- _To do_
Your answer should repeat the listing in full, with no line missing or altered.

Recorded information START

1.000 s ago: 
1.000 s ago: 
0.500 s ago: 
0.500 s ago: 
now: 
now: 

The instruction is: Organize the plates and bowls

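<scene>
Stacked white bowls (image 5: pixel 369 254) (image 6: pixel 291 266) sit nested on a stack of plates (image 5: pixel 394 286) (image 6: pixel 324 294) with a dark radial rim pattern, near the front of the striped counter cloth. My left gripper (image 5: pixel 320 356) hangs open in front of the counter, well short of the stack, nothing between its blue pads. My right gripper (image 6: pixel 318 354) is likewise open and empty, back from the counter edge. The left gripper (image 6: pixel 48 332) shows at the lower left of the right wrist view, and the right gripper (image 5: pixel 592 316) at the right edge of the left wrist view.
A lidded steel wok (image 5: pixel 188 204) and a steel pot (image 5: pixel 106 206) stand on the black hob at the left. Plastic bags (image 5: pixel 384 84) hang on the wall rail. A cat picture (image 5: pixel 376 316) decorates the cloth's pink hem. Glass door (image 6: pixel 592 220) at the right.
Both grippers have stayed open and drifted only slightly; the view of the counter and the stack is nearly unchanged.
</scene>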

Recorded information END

- _Output_
1.000 s ago: 
1.000 s ago: 
0.500 s ago: 
0.500 s ago: 
now: 
now: 

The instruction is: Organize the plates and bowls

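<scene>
Stacked white bowls (image 5: pixel 369 254) (image 6: pixel 291 266) sit nested on a stack of plates (image 5: pixel 394 286) (image 6: pixel 324 294) with a dark radial rim pattern, near the front of the striped counter cloth. My left gripper (image 5: pixel 320 356) hangs open in front of the counter, well short of the stack, nothing between its blue pads. My right gripper (image 6: pixel 318 354) is likewise open and empty, back from the counter edge. The left gripper (image 6: pixel 48 332) shows at the lower left of the right wrist view, and the right gripper (image 5: pixel 592 316) at the right edge of the left wrist view.
A lidded steel wok (image 5: pixel 188 204) and a steel pot (image 5: pixel 106 206) stand on the black hob at the left. Plastic bags (image 5: pixel 384 84) hang on the wall rail. A cat picture (image 5: pixel 376 316) decorates the cloth's pink hem. Glass door (image 6: pixel 592 220) at the right.
Both grippers have stayed open and drifted only slightly; the view of the counter and the stack is nearly unchanged.
</scene>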

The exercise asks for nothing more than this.